Devlet medyasında yer alan haberlere göre, İranlı bir filmin Cannes film festivali’nde birincilik ödülünü kazanmasının ardından Fransa’nın Tahran’daki elçisi Pazar günü Fransa dışişleri bakanı’nın “aşağılayıcı” yorumları nedeniyle çağrıldı.
Muhalif yönetmen Cafer Panahi’nin Cumartesi günü Altın Palmiye’yi kazanmasının ardından X’te yayınlanan bir gönderide Jean-Noel Barrot, zaferini “İran rejiminin baskısına karşı bir direniş jesti” olarak nitelendirdi.
64 yaşındaki Panahi, beş İranlının hapishanede kendilerine işkence ettiğine inandıkları bir adamla karşı karşıya geldiği bir film olan ‘Bu Sadece Bir Kazaydı’ adlı siyasi drama için Altın Palmiye Ödülü’ne layık görüldü.
İran’ın kadınlara yönelik katı kıyafet kurallarına aykırı olarak filmde peçesiz birkaç aktris de yer alıyor.
“Fransız bakanın hakaret içeren sözleri ve asılsız iddialarının ardından… devlet haber ajansı IRNA Pazar günü yaptığı açıklamada , “Tahran’daki o ülkenin suçlamaları bakanlığa çağrıldı” dedi.
İran, Cannes Festivali’nin “İslam Cumhuriyeti’ne karşı siyasi gündemini ilerletmek için” “Fransız hükümetinin kötüye kullanımını” kınadığını söyledi.
Kendi gözaltında geçirdiği zamandan ilham alan bir hikaye olan Panahi’nin filmi, Cannes’da hafta boyunca eleştirmenlerin anketlerine öncülük etti.
Panahi’nin zaferi, devlet yayıncısı tarafından görmezden gelinmişti, bunun yerine devletle uyumlu bir “Direniş” film festivaline odaklandı.

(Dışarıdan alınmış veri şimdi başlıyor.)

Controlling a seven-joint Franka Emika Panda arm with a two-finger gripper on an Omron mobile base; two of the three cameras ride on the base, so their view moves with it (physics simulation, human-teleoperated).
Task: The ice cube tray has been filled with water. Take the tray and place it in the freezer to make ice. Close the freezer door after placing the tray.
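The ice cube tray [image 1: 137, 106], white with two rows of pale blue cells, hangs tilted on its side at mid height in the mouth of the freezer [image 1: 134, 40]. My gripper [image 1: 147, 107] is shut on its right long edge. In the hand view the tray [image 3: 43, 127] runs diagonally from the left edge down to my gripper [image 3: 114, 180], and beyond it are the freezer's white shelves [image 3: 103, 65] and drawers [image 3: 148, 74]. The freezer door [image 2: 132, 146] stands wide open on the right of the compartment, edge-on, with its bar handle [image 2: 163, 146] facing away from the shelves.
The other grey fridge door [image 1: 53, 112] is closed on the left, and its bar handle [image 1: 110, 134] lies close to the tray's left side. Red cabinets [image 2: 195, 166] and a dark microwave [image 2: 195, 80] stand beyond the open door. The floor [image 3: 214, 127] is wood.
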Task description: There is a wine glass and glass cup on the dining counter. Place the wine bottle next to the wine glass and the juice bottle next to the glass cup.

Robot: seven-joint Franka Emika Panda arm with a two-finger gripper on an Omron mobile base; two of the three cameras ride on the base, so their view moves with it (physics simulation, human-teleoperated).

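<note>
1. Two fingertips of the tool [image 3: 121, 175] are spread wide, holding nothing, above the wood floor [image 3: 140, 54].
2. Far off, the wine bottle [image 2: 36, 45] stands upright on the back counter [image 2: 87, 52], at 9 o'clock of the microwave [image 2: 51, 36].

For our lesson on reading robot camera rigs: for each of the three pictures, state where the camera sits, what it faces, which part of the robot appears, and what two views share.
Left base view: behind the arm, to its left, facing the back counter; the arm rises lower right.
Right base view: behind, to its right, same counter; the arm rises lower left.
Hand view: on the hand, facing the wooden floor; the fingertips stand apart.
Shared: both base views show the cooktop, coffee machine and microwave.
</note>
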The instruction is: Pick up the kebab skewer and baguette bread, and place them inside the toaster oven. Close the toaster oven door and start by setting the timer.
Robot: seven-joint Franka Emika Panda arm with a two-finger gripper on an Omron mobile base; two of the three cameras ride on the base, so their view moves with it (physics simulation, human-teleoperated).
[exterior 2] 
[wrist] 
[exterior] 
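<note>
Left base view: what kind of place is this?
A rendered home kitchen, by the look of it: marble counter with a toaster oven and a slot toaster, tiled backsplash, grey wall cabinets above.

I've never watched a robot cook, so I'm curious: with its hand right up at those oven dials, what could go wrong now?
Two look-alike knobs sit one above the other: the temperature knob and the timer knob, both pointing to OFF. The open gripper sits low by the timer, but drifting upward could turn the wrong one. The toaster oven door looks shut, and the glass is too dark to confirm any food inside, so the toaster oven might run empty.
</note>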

Bu etkinlik, Filistin yanlısı eserleri veya 1980’lerdeki sekiz yıllık İran-Irak savaşı ile ilgili eserleri ödüllendiriyor.
Muhafazakar Fars haber ajansı, Cannes jürisinin seçiminin “İran içindeki Cafer Panahi’yi çevreleyen siyasi meselelerden etkilenmediğini” söyleyerek siyasi amaçlı olduğunu öne sürmüştü.
Reformist gazeteler Etemad, Shargh ve Ham Mihan kazanmayı web sitelerinde bildirdiler, ancak muhtemelen duyurunun zamanlaması nedeniyle ön sayfalarında yer almadılar.
2010 yılından bu yana İran’da film yapımından men edilen ve defalarca hapse atılan Panahi, ulusal birlik çağrısıyla Cannes seyircisine seslendi.
Hemen İran’a dönme planlarını doğruladı. Cumartesi günü geç saatlerde tutuklanmaktan korkup korkmadığını sordu, “Hiç de değil. Yarın gidiyoruz.”
Pazar günü, film ekibiyle birlikte İnstagram üzerinden bir fotoğrafını yayınladı ve “Gezginler eve dönüyor.”
Rahmetli Abbas Kiarostami’nin 1997’de “Vişnenin Tadı” ödülünü almasının ardından İranlı bir yönetmen Altın Palmiye’yi ancak ikinci kez kazandı.
Her iki yönetmen de kariyerleri boyunca yasaklarla karşı karşıya kaldı.